WHAT YOU NEED TO DO. When you reach the line that contains "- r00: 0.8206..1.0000" in the data below, start reproducing lines exactly, and stop after the line that contains "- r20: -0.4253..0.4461".

SUPPLIED INFORMATION.
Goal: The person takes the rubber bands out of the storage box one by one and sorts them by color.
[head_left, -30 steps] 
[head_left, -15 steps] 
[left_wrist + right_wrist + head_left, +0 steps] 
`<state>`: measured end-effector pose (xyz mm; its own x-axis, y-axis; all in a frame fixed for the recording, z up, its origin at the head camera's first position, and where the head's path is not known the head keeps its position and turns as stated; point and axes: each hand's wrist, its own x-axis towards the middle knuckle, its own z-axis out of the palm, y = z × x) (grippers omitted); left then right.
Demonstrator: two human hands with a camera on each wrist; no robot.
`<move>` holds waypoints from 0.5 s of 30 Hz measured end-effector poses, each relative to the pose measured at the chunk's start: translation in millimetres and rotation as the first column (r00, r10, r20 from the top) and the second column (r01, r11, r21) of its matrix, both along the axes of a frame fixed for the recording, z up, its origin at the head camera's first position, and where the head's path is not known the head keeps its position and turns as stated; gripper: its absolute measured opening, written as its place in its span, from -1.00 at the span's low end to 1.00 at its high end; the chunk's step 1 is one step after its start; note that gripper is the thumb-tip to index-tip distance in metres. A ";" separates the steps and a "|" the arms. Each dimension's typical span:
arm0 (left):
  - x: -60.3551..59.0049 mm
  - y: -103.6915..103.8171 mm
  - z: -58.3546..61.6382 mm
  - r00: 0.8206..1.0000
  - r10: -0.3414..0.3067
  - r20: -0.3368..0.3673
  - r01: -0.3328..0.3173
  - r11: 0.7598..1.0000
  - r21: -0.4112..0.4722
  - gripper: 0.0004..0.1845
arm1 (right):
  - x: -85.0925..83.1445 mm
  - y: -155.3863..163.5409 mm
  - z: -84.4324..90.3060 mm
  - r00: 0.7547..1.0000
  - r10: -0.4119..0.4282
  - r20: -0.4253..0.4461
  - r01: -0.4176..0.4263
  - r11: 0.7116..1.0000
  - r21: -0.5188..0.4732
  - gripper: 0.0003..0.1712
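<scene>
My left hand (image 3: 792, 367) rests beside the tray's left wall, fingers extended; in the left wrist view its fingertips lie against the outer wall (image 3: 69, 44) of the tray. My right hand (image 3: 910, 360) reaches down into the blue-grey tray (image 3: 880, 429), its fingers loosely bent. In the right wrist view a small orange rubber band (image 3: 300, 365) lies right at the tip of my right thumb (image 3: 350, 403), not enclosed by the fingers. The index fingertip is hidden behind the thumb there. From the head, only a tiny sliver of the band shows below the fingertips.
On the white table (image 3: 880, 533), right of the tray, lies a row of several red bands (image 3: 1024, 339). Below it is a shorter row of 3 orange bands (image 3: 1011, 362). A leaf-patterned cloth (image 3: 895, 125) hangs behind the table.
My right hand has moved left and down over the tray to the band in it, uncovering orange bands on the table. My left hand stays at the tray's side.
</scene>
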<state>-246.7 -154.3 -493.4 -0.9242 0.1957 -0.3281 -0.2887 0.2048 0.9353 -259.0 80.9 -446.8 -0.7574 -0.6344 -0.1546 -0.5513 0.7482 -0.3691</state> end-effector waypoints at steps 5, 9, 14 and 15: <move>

RESPONSE BELOW.
  - r00: 0.8206..1.0000
  - r10: -0.3414..0.3067
  - r20: -0.3368..0.3673
  - r01: -0.3328..0.3173
  - r11: 0.7598..1.0000
  - r21: -0.4112..0.4722
  - gripper: 0.0004..0.1845
arm1 (right):
  - x: -85.0925..83.1445 mm
  - y: -155.3863..163.5409 mm
  - z: -84.4324..90.3060 mm
  - r00: 0.7547..1.0000
  - r10: -0.4119..0.4282
  - r20: -0.4253..0.4461

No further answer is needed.